O vídeo ilustra o impacto de diferentes procedimentos e serviços custeados pelas operadoras de planos de saúde. “Procedimentos mais sofisticados e com maior custo vêm sendo mais utilizados. Além disso, nem todo mundo tem problemas iguais” diz a narradora da animação. “O aumento da mensalidade ocorre para cobrir tudo isso. Conforme a população vive mais, os serviços dos planos de saúde também são mais acessados. Então é importante entender que três fatores afetam a estabilidade financeira do fundo: a frequência com que usamos nosso plano de saúde, a longevidade da população e o aumento no preço dos serviços, como consultas, exames e medicamentos.”

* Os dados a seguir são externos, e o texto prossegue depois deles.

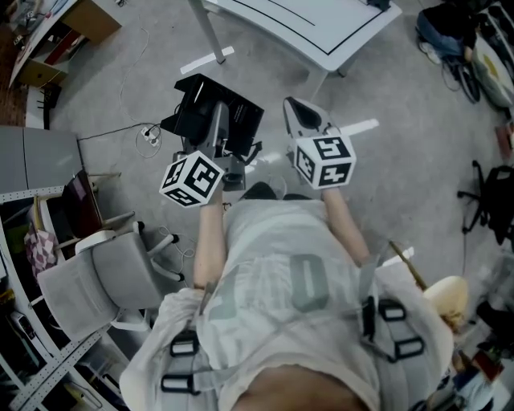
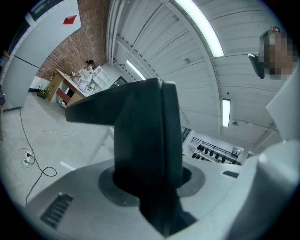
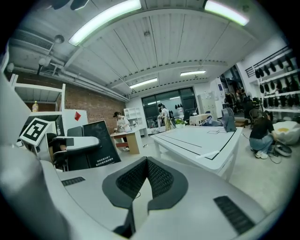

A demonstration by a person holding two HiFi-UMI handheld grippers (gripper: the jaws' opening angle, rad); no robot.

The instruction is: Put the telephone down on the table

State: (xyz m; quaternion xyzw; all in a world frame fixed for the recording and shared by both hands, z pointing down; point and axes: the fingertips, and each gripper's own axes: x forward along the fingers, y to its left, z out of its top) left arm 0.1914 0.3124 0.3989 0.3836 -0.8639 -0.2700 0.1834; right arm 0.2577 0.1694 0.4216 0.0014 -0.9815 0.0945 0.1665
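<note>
Jaws clamped the telephone (image 2: 140, 126) in our left gripper (image 2: 152, 180), the right gripper (image 3: 146, 161) pinched together, empty; we feared the telephone might pivot loose short of the surface (image 1: 305, 24).

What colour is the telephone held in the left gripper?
Black all over. The telephone shows best in the left gripper view.

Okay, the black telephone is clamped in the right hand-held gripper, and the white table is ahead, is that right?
Not quite. The telephone is clamped in the left hand-held gripper, not the right one, as the left gripper view shows. The white table is ahead.
</note>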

O vídeo ainda compara o índice da Variação do Custo Médico Hospitalar (VCMH) com o Índice de Preços ao Consumidor Amplo (IPCA), que representa o índice oficial da inflação. “Os planos de saúde cuidam de cerca de 47 milhões de brasileiros. Só no ano de 2017 foram gastos 150 bilhões de reais para garantir os cuidados de quase 1/4 da população. É fundamental que o reajuste acompanhe os custos. Se ele não acompanhar, a conta não vai fechar”, conclui o vídeo.